If the import step is skipped, pods fail with ImagePullBackOff because there is
no registry to pull from.

IF: pod is in ImagePullBackOff in Zone 1
THEN: check if the image was imported
RUN: sudo k3s ctr images list | grep {image-name}

IF: image is missing
THEN: rebuild and import
RUN: docker build -t {image}:latest . && docker save {image}:latest | sudo k3s ctr images import -

CHECK: imagePullPolicy: Never or imagePullPolicy: IfNotPresent in Zone 1 manifests
ANTI_PATTERN: imagePullPolicy: Always in Zone 1 — there is no registry to pull from

ADDED_FROM: executor-deployment-2026-02, missing image after rebuild

Resource Starvation¶

Severity: HIGH
Zone: ALL

If pods have no resource requests, the scheduler cannot make informed
placement decisions. If pods have no resource limits, a single pod
can consume all node resources and starve everything else.

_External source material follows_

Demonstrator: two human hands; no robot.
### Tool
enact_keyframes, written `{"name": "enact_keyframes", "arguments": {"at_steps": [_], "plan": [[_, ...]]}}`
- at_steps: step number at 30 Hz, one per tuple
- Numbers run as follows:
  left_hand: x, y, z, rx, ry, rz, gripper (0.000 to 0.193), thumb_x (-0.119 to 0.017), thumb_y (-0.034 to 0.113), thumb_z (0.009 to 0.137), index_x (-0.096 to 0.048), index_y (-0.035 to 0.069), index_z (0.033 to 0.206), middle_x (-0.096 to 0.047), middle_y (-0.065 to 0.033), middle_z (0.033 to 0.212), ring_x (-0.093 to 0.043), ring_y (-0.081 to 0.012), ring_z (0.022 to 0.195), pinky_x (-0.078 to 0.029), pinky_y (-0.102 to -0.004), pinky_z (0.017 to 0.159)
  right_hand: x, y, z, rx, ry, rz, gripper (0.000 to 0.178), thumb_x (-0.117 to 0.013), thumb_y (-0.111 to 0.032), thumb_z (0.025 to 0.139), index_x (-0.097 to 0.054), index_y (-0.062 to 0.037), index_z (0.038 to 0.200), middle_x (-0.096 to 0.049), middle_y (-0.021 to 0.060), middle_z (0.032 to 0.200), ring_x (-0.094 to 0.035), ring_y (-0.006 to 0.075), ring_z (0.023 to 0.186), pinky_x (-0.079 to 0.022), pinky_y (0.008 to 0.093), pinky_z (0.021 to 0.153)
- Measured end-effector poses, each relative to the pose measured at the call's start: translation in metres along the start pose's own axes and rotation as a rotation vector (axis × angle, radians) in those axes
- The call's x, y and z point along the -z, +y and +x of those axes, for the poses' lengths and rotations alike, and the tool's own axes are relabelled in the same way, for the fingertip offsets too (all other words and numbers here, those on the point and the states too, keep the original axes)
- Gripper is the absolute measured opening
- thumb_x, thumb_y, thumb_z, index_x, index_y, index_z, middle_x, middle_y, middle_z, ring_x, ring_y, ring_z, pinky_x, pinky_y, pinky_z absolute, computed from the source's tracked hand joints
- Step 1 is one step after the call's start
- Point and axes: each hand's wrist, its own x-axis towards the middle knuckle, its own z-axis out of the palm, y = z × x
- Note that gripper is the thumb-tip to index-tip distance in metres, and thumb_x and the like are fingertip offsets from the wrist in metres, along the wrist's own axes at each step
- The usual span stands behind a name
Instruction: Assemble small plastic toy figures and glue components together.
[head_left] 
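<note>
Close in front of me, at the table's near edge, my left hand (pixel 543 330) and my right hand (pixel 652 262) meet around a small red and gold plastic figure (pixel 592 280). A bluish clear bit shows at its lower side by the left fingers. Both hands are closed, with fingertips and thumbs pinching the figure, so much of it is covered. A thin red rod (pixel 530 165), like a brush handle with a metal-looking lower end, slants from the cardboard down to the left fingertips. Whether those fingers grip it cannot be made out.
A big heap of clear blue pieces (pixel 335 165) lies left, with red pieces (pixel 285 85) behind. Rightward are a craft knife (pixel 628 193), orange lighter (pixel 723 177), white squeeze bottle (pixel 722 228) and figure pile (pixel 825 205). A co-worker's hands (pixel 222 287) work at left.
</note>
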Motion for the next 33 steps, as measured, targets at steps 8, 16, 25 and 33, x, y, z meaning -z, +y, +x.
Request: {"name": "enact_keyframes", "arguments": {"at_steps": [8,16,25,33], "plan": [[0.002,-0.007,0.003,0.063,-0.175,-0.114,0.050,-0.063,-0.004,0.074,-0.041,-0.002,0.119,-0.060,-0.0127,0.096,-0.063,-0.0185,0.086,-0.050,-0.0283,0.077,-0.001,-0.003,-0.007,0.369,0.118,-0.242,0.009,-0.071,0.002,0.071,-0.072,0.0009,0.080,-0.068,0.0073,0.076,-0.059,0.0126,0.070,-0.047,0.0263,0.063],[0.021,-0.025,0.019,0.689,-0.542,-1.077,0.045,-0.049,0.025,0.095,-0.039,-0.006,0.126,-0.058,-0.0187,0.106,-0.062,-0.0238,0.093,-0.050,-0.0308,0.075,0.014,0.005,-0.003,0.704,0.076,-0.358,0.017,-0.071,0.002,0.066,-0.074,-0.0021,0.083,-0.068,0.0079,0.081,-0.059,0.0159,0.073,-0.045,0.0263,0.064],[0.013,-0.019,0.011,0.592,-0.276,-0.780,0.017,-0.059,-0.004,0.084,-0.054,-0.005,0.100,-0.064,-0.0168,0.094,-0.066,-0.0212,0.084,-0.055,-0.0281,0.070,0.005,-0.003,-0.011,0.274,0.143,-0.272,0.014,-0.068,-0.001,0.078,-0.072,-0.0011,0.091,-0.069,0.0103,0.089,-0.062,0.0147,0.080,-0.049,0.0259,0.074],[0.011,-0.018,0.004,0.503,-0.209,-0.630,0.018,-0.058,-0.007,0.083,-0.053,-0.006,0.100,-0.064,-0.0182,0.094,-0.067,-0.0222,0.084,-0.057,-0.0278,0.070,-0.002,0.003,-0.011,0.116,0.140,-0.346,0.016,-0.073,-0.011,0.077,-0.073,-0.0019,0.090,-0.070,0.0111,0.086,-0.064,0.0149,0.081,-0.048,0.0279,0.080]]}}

IF: pods are being evicted or node is unresponsive
THEN: check resource usage
RUN: kubectl top pods --all-namespaces --sort-by=memory
RUN: kubectl top nodes

CHECK: every container has both resources.requests and resources.limits
CHECK: total requests across all pods do not exceed 80% of node capacity
READ_ALSO: wiki/docs/stack/kubernetes/manifests.md

ADDED_FROM: redis-oom-2026-02, redis pod consumed all available memory

OOMKilled¶

Severity: HIGH
Zone: ALL

When a container exceeds its memory limit, Kubernetes kills it with OOMKilled.
The pod restarts, potentially entering CrashLoopBackOff.

IF: pod is OOMKilled
THEN: check the memory limit in the manifest
RUN: kubectl describe pod {pod-name} -n ge-{namespace} | grep -A 5 "Last State"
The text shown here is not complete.